Nutr. Hosp. vol.26 no.1 Madrid ene./feb. 2011




Maternal BMI and migration status as predictors of childhood obesity in Mexico

IMC materno y migración como predictor de obesidad infantil de México



A. Jiménez-Cruz1, J. M. Wojcicki2, M. Bacardí-Gascón1, A. Castellón-Zaragoza1, J. L. García-Gallardo1, N. Schwartz3 and M. B. Heyman2

1Nutrition. Universidad Autónoma de Baja California. Tijuana. Mexico.
2Department of Pediatrics. University of California. San Francisco. San Francisco, CA. United States.
3Anthropology. COLEF. Tijuana. Mexico.

The study was financially supported by UC MEXUS-CMHI Collaborative Research Grant.





Objective: To assess the association of maternal migration to Baja California, body mass index (BMI) status, children's perceived food insecurity, and childhood lifestyle behaviors with overweight (BMI > 85% ile), obesity (BMI > 95% ile) and abdominal obesity (Waist Circumference > 90% ile).
Methods: Convenience sampling methods were used to recruit a cross-sectional sample of 4th, 5th and 6th grade children and their parents at Tijuana and Tecate Public Schools. Children's and parents' weights and heights were measured. Children were considered to have migrant parents if parents were not born in Baja California.
Results: One hundred and twenty-two children and their parents were recruited. The mean age of the children was 10.1 ± 1.0 years. Forty nine per cent of children were overweight or obese. Children with obese parents (BMI > 30) had greater odds of being obese, Odds Ratio (OR) 4.9 (95% Confidence Interval (CI), 1.2-19, p = 0.03). Children with migrant parents had greater odds of being obese, OR= 3.7 (95% CI, 1.6-8.3), p = 0.01) and of having abdominal obesity, OR = 3.2 (95% CI, 1.4-7.1, p = 0.01). Children from migrant parents have greater risk of higher consumption of potato chips, OR = 8.0 (95% CI, 2.1 -29.1, p = 0.01). Children from non-migrant parents had greater odds of being at risk of hunger.
Conclusions: Parental obesity and migration are associated with increased risk of obesity among Mexican children. Children whose parents were born in Baja California have greater odds of being at risk of hunger.

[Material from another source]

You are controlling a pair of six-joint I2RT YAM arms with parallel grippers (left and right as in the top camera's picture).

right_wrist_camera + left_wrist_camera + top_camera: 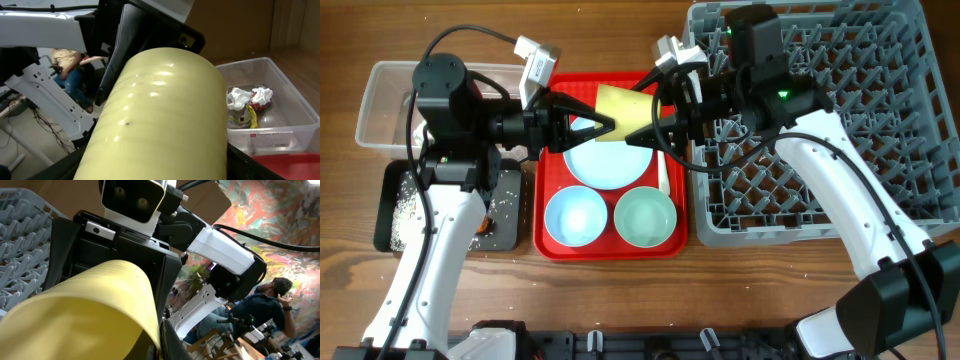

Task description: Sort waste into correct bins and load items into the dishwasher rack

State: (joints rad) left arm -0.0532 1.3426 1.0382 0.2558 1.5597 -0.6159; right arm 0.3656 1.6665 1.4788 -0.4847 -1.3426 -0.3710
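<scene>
1. Overhead, we see the yellow cup (618, 108) held in the air above the red tray (542, 215), over the pale blue plate (605, 165).
2. The left gripper (608, 127) is clenched on the cup.
3. The right gripper (638, 133), reaching from the dishwasher rack (880, 90) side, straddles the cup; we cannot tell whether its jaws press it.
4. In the right wrist view, the clear tub (295, 125) holds wrappers (261, 97) and crumpled white paper (239, 97).

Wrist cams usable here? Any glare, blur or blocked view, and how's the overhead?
Overhead: evenly lit and sharp, with only soft shadows on the red tray. Left wrist: the yellow cup sits too close, looks soft and blocks the lower frame; the background at upper right is bright. Right wrist: small glare spots on the cup, which fills most of the frame; the clear tub behind it reads sharp.
</scene>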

Further studies should evaluate the role of migration on risk for childhood obesity.

Key words: Childhood. Obesity. Migratio. Food intake. Hunger.

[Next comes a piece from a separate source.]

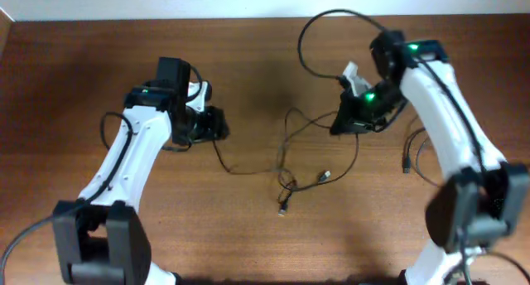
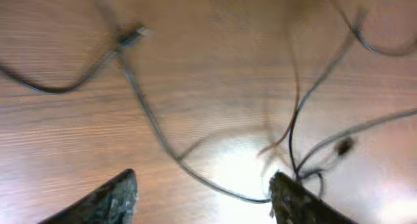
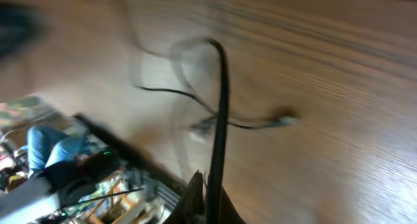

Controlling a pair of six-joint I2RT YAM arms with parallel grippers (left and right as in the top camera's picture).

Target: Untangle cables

Objetivo: Determinar la asociación entre la inmigración materna a Baja California, el índice de masa corporal (IMC), la percepción de inseguridad alimentaria de los niños, y los estilos de vida y el sobrepeso, (BMI > 85% ila), la obesidad (BMI > 95% ila) y la obesidad abdominal (Circunferencia de Cintura > 90% ila).
Métodos: Se realizó una muestra por conveniencia, en la que se reclutaron niños de 4.o a 6.o grado de primaria y a sus padres, de escuelas públicas de Tijuana y Tecate. Se midió el peso y la estatura de los niños. Los padres que no nacieron en el estado de Baja California se consideraron inmigrantes.
Resultados: Fueron reclutados 122 pares de padres y niños. La edad media de los niños fue de 10,1 ± 1,0 años. Cuarenta y nueve por ciento de los niños presentaron sobrepeso u obesidad. Los niños con padres obesos (BMI > 30) presentaron mayor riesgo de obesidad, Razón de Momios (RM) 4,9 (95% Intervalo de confianza (IC) 1,219, p = 0,03). Los niños con padres inmigrantes presentaron mayor riesgo de tener obesidad, RM = 3,7 (95% IC, 1,6-8,3, p = 0,01) y obesidad abdominal, RM = 3,2 (95% IC, 1,4-7,1, p = 0,01). Los niños con padres inmigrantes presentaron mayor riesgo de consumo de patatas fritas, RM = 8,0 (95% CI, 2,1-29,1, p = 0,01). Los niños de padres no inmigrantes presentaron mayor riesgo de hambre.
Conclusiones: La obesidad paterna y la inmigración estuvieron asociadas con el aumento de obesidad infantil. Los niños de padres nacidos en Baja California presentaron mayor riesgo de hambre. Se requieren más estudios que valoren el papel de la inmigración sobre el riesgo de obesidad.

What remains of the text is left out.